The two dead men were identified as Roldan A. Agustin of Hawaii, 49, a shop planner (nondestructive testing); and Vincent J. Kapoi Jr., 30, a metals inspector apprentice.
Agustin, a retired Hawaii Army National Guard staff sergeant, was deployed twice — once to Afghanistan and once to Kuwait — as an aviation maintenance specialist.
Brig. Gen. Kenneth Hara, Hawaii’s new adjutant general, shared what many in the Guard aviation community had told him about Agustin, saying he was “quiet, always in a good mood and a consummate professional who was very good at his job — so good that he took time off from the Hawaii Guard and worked as a contractor in Afghanistan.”
Agustin’s Facebook page says he had worked as a Department of Defense contractor at L3 Communications, lived in Ewa Beach and was from Waipahu.
He was born in Laoag City, Philippines, and moved to Hawaii when he was 2, his mother, Aida, said. “He’s a good man,” she told The Associated Press through tears, saying she was still shaking.
He enjoyed working on cars with friends and spending time with family, his brother said.
Kapoi’s family issued a statement saying he was an easygoing, fun-loving, “let’s do this” man “who will remain in our hearts.”
“There are so many unanswered questions and … it changes nothing. Because we can’t bring him back,” the statement said. “What we do have to do AND must do it, is honor his memory. Keep him alive in our hearts.”
He was married in April.
Kapoi’s services are scheduled for 3 p.m. Dec. 15 at Kamehameha Schools’ Kapalama Chapel.
GoFundMe pages have been set up for Kapoi under Angel of Hawai‘i at bit.ly/38gUb9C, and for Agustin at gofundme.com/roldanagustin.

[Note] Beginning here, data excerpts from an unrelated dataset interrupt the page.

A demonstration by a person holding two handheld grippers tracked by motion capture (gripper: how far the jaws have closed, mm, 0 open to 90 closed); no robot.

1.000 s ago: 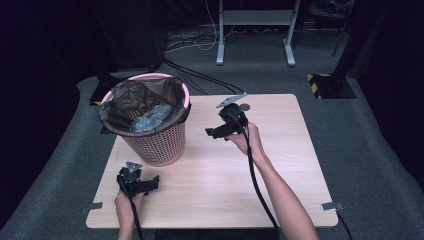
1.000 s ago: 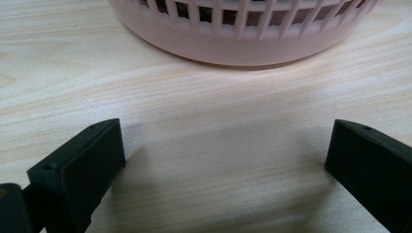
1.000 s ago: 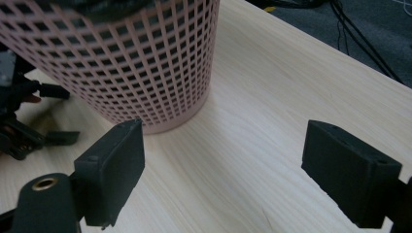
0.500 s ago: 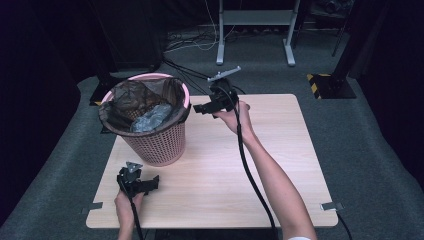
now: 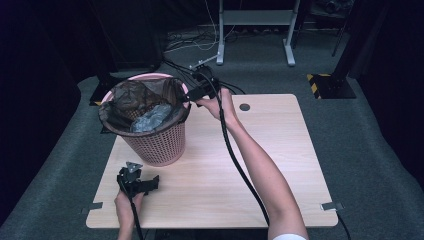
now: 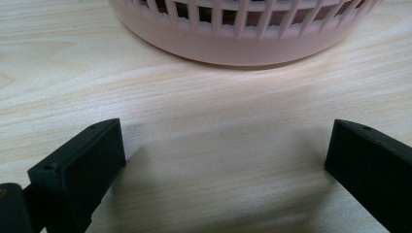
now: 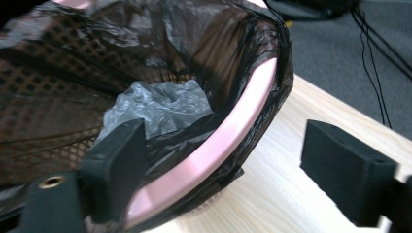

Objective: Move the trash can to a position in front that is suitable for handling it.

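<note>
Basket (image 5: 152,142), pink, black bag (image 5: 125,97) lining it, grey plastic (image 5: 150,117) inside; stands far left on table (image 5: 280,165). Right gripper (image 7: 223,160): jaws apart, straddling basket rim. Left gripper (image 6: 223,160): jaws wide apart, empty, near basket base.

A staged recording space in a lab or studio is suggested. A pale wood-grain table (image 5: 280,165) is set on grey carpet (image 5: 370,150), enclosed by black drapes (image 5: 40,100) at the sides. Loose black and white cables (image 5: 200,42) are strewn across the floor behind it, beside a grey metal stand base (image 5: 255,30) and a yellow-and-black hazard-striped foot (image 5: 320,82).
</note>
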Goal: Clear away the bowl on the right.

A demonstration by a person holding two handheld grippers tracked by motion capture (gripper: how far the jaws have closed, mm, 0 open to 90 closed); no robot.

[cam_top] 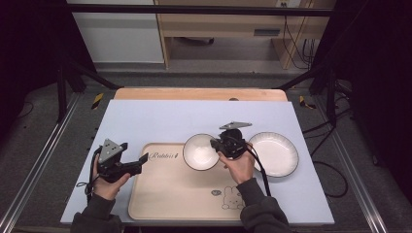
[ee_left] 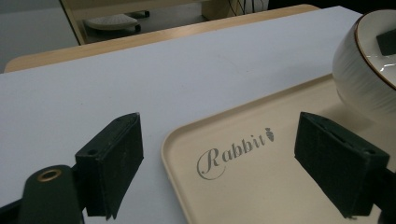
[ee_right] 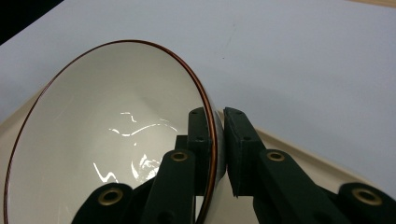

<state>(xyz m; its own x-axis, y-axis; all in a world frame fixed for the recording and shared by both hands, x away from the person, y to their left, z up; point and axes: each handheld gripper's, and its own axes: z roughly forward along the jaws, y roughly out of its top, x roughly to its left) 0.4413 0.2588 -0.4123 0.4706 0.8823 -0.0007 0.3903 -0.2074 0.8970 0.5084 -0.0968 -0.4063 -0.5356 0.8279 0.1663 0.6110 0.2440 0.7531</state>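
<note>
While the right gripper (ee_right: 215,140) pinches the bowl (ee_right: 107,135) by its rim, one jaw inside the wall and one outside, the job in hand reads as setting that bowl onto the tray (cam_top: 170,194).

Near side: both hands come in from the bottom of the high view. The left gripper (ee_left: 219,163) sits over the tray's left edge, jaws spread wide, nothing between them, just the "Rabbit" print (ee_left: 236,149) below. It looks parked.

Middle: in the high view the bowl (cam_top: 200,151) is over the tray's top-right corner, right gripper (cam_top: 216,143) on its right-hand rim. In the left gripper view the bowl (ee_left: 359,79) looks tilted above the tray; whether its base touches the tray I can't tell.

Far: the plate (cam_top: 274,154) lies on the mat (cam_top: 160,116) right of the tray, just beyond the right hand, untouched.

My read: placement step, nearly there. Next move calls for levelling the bowl, lowering until the base sits flat inside the tray lip, then releasing and backing out along the rim without dragging it. The plate likely comes after.
</note>
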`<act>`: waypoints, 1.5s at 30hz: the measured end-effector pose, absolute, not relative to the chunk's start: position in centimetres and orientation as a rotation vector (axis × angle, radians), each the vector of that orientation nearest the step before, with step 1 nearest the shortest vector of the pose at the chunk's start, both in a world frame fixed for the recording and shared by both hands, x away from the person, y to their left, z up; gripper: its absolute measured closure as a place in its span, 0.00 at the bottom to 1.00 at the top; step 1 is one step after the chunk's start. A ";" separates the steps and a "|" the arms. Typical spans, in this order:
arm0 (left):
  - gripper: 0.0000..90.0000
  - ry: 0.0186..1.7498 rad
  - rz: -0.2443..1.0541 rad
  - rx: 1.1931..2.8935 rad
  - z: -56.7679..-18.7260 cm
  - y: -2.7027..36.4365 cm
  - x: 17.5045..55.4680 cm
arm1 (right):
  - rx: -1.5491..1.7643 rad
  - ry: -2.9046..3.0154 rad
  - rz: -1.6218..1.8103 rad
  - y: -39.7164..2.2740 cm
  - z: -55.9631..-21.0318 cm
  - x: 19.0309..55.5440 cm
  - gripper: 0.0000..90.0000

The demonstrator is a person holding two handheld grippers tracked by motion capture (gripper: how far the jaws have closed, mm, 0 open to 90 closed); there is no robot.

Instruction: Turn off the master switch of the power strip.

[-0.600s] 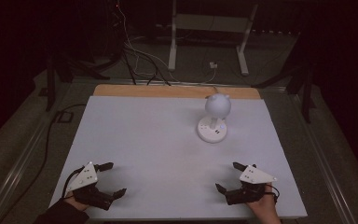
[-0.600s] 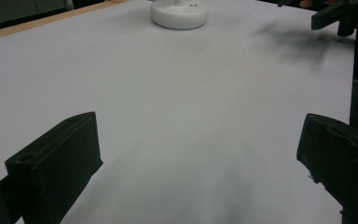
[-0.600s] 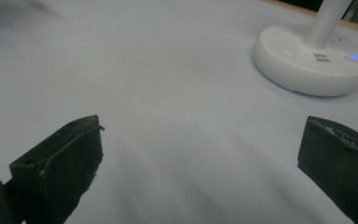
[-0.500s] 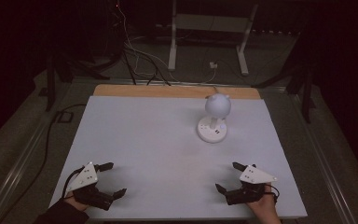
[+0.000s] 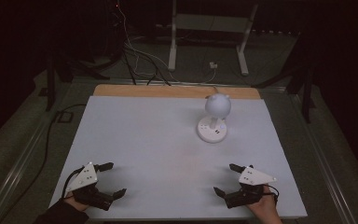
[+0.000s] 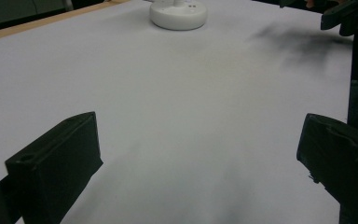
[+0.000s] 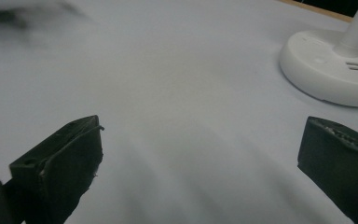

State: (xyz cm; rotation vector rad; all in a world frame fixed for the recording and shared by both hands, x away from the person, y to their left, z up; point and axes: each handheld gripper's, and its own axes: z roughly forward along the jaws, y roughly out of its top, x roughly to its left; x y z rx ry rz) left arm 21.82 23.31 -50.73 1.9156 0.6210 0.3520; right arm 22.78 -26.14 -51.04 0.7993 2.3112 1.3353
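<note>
My left tool (image 5: 107,179) rested at the near left corner of the white table (image 5: 144,135), its jaws spread wide with only bare tabletop between them. Farther back and right of centre stood the small white lamp (image 5: 216,116), upright on its round base, well apart from both tools. My right tool (image 5: 228,179) sat at the near right edge, jaws likewise wide apart and holding nothing, the lamp's base ahead of it.

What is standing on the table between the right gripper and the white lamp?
Nothing visible. Bare white table lies between the right gripper, with its jaws open, and the white lamp, which stands further back.
</note>
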 end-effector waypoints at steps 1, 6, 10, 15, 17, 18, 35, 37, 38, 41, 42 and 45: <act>0.00 0.620 0.350 1.915 -50.7 23.3 21.8 | 0.794 2.337 1.328 -26.0 -51.1 22.8 0.00; 0.00 0.618 0.347 1.915 -50.7 23.3 21.8 | 0.770 2.365 1.329 -25.6 -50.9 22.7 0.00; 0.00 0.618 0.345 1.914 -50.7 23.3 21.8 | 0.763 2.385 1.337 -25.3 -50.7 22.6 0.00; 0.00 0.617 0.343 1.916 -50.8 23.3 21.8 | 0.753 2.427 1.344 -25.0 -50.5 22.5 0.00; 0.00 0.615 0.339 1.917 -50.8 23.3 21.8 | 0.757 2.434 1.355 -24.8 -50.4 22.5 0.00; 0.00 0.615 0.340 1.917 -50.8 23.3 21.8 | 0.755 2.439 1.365 -24.7 -50.1 22.5 0.00; 0.00 0.621 0.331 1.912 -50.8 23.4 21.8 | 0.768 2.447 1.441 -24.1 -47.0 23.1 0.00; 0.00 0.621 0.333 1.912 -50.8 23.3 21.8 | 0.769 2.445 1.444 -24.1 -46.8 23.2 0.00; 0.00 0.620 0.332 1.913 -50.8 23.4 21.8 | 0.767 2.443 1.451 -24.1 -46.7 23.3 0.00; 0.00 0.621 0.331 1.911 -50.8 23.3 21.8 | 0.760 2.437 1.467 -24.0 -46.0 23.6 0.00; 0.00 0.621 0.330 1.912 -50.8 23.3 21.8 | 0.760 2.437 1.467 -24.0 -46.0 23.6 0.00; 0.00 0.619 0.330 1.913 -50.8 23.3 21.8 | 0.756 2.435 1.476 -24.0 -45.5 23.9 0.00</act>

Anthony told the Star-Advertiser that the alert system at Joint Base Pearl Harbor-Hickam did warn workers of an active shooter via text messaging to cellphones and computers as well as through loudspeakers called the “Giant Voice,” but there may have been a lag.
It is unclear whether the message was sent to everyone on base, which went into lockdown shortly after the shooting.
Civilian workers at the shipyard, which is a part of Joint Base Pearl Harbor- Hickam, said they are required to submit their cellphones before reporting for work.
On the other side of the country, the Florida shooter was identified Friday as Mohammed Saeed Alshamrani, a member of the Saudi military and an aviation student who fatally shot three people, injured several more and died in the attack.